Cet été, les femmes de chambre d’un hôtel de luxe à Marseille ont fait grève pendant plus de deux mois. Ces travailleuses déterminées ont réclamé une amélioration de leurs conditions de travail. Si elles ont eu gain de cause, la profession reste précaire.

Elles ont tenu 69 jours. Depuis le 24 mai et jusqu’au 30 juillet, une vingtaine de femmes de chambre du groupe de nettoyage hôtelier Acqua ont brandit pancartes, slogans et casseroles devant l’hôtel quatre étoiles Radisson Blu, situé sur le Vieux Port à Marseille, dont elles sont prestataires. Leurs revendications ? Une augmentation des salaires, une prime ponctuelle de 250 euros et un treizième mois. Jusqu’alors, ces travailleuses étaient soumises à des contrats de cinq ou six heures par jour, des horaires à rallonge et une clause de mobilité qui les envoyait, souvent au dernier moment, faire les chambres d’autres hôtels gérés par le groupe Acqua. Le tout pour 1.000 à 1.200 euros par mois.
Faire grève pour des meilleures conditions de travail
Leur mobilisation a fait beaucoup de bruit. Pour les soutenir, le syndicat CNT-SO (Confédération nationale des travailleurs-Solidarité ouvrière) a mis en place une caisse de grève et a récolté 14.700 euros, permettant ainsi aux grévistes de mener leur lutte sans perdre d’argent. Résultat : le 30 juillet, elles ont réussi à faire plier leur employeur et un protocole d’accord, qui répond en partie à leurs revendications, a été signé. Désormais, le groupe Acqua est contraint par une limitation de la clause de mobilité et ne pourra pas obliger ses employées à se déplacer plus de trois fois par mois maximum. À cela s’ajoute une augmentation de 11 centimes par heure à 12,33 € brut ainsi qu’une prime de 150 euros en 2024. Et d’ici 2027, un treizième mois leur sera progressivement octroyé à 100%.
Cependant, suite à leur mobilisation, quinze femmes de chambres du groupe Acqua ont été convoquées au commissariat de Noailles à Marseille. Le motif ? Des plaintes pour « dégradations » déposées courant juillet par la direction de l’hôtel Radisson Blu. « La direction de l’entreprise craignait une “contagion” si le combat des femmes de chambre allait au bout», déplore Julien Ollivier, secrétaire de la CNT-SO, auprès de Libération.

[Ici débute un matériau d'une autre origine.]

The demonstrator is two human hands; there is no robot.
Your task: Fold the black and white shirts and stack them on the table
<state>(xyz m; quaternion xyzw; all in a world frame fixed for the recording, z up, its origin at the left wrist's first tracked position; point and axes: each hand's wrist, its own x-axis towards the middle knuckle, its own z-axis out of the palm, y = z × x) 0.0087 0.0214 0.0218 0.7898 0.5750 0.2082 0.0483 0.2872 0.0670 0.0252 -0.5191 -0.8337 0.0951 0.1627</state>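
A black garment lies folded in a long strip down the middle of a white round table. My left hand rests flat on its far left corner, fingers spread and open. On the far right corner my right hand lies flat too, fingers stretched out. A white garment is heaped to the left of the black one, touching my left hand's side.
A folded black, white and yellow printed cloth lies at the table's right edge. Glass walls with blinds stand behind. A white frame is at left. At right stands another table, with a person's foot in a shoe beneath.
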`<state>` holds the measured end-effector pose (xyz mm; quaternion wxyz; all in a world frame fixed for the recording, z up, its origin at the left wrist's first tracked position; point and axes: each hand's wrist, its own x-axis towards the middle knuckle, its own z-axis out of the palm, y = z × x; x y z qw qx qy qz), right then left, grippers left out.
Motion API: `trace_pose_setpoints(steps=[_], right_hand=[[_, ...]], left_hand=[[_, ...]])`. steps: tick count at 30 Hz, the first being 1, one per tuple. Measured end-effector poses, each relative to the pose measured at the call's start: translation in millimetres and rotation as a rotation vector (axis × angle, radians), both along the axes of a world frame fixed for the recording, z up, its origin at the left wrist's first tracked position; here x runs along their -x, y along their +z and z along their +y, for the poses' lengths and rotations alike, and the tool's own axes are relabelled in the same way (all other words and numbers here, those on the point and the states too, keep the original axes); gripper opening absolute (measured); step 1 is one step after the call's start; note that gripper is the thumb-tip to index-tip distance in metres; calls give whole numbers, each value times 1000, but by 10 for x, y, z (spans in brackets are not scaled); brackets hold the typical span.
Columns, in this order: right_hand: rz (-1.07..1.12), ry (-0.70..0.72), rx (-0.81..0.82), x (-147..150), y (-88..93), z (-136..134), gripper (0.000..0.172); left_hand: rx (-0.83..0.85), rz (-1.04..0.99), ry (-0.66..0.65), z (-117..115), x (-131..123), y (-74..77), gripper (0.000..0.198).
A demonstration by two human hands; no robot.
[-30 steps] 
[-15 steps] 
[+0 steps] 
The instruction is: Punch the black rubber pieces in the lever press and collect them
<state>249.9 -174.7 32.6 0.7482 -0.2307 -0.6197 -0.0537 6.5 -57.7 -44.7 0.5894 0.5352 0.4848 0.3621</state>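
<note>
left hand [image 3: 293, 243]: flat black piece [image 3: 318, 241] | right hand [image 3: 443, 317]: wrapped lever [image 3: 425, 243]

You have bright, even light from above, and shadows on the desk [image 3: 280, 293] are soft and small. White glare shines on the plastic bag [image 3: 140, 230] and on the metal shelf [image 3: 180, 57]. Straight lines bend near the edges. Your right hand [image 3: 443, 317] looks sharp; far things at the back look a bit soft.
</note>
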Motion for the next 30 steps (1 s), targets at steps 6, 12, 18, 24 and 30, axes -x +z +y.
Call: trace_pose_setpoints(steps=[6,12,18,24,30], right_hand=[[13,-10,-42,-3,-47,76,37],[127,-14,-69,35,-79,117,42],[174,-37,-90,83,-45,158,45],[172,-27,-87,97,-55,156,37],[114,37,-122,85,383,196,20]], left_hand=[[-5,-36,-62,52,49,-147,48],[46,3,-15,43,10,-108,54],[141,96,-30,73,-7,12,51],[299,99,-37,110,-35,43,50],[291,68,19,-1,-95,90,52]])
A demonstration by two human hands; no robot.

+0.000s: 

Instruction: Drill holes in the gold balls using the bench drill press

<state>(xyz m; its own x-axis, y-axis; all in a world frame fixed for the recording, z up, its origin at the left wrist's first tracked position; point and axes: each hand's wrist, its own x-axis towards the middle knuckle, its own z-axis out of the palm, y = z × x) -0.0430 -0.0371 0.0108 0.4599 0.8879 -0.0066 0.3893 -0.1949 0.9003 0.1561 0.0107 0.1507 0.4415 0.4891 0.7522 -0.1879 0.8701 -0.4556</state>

75,1 % des emplois précaires sont occupés par des femmes
Les femmes sont davantage touchées par la précarité sur le marché du travail. En France, sur les 4,9 millions d’emplois à temps partiels, 3,7 millions sont occupés par des femmes, soit 75,1%, selon une étude du Ministère chargé de l’Égalité. À cela s’ajoute le système de la sous-traitance, guidé par un principe de compétitivité, qui influe sur les salaires, les droits et la représentation syndicale des employé.e.s. D’ailleurs, la mobilisation des femmes de chambres du groupe Acqua est loin d’être la première en France. À Marseille, déjà, en 2023, les femmes de chambres de l’hôtel Marriott Vélodrome avait fait grève pendant six jours avant d’obtenir des contrats à temps plein. Ou encore, dix ans auparavant, en 2014, les femmes de chambre, embauchées par des sous-traitants et ensuite placées dans les hôtels du groupe Hyatt à Vendôme et Madeleine, protestaient pour une revalorisation de leur salaire.
« La sous-traitance, c’est de la maltraitance » déclarait Rachel Kéké, ex-députée LFI du Val de Marne, au micro de France Bleu début juin. Avant d’être députée, elle fut femme de chambre à l’hôtel Ibis Clichy-Batignolles à Paris et a participé aux 22 mois de grève, de 2019 à 2021. « Il s’agit d’une main-d’œuvre essentiellement féminine et racisée, systématiquement sous-payée, et assignée aux activités de nettoyage épuisantes et dévalorisées qui sont au cœur de l’hôtellerie. » Ces quelques lignes, extraites d’une tribune parue en 2019 dans Libération lors de la grève des femmes de chambre de l’hôtel Ibis des Batignolles à Paris, résonnent avec l’actualité des femmes de chambre employées par Acqua, en grande partie étrangères et titulaires d’une carte de séjour. Julien Ollivier de la CNT-SO soutient que « l’amélioration des conditions de travail et l’augmentation des salaires, ce n’est pas une maladie ni un virus, c’est une nécessité ! ».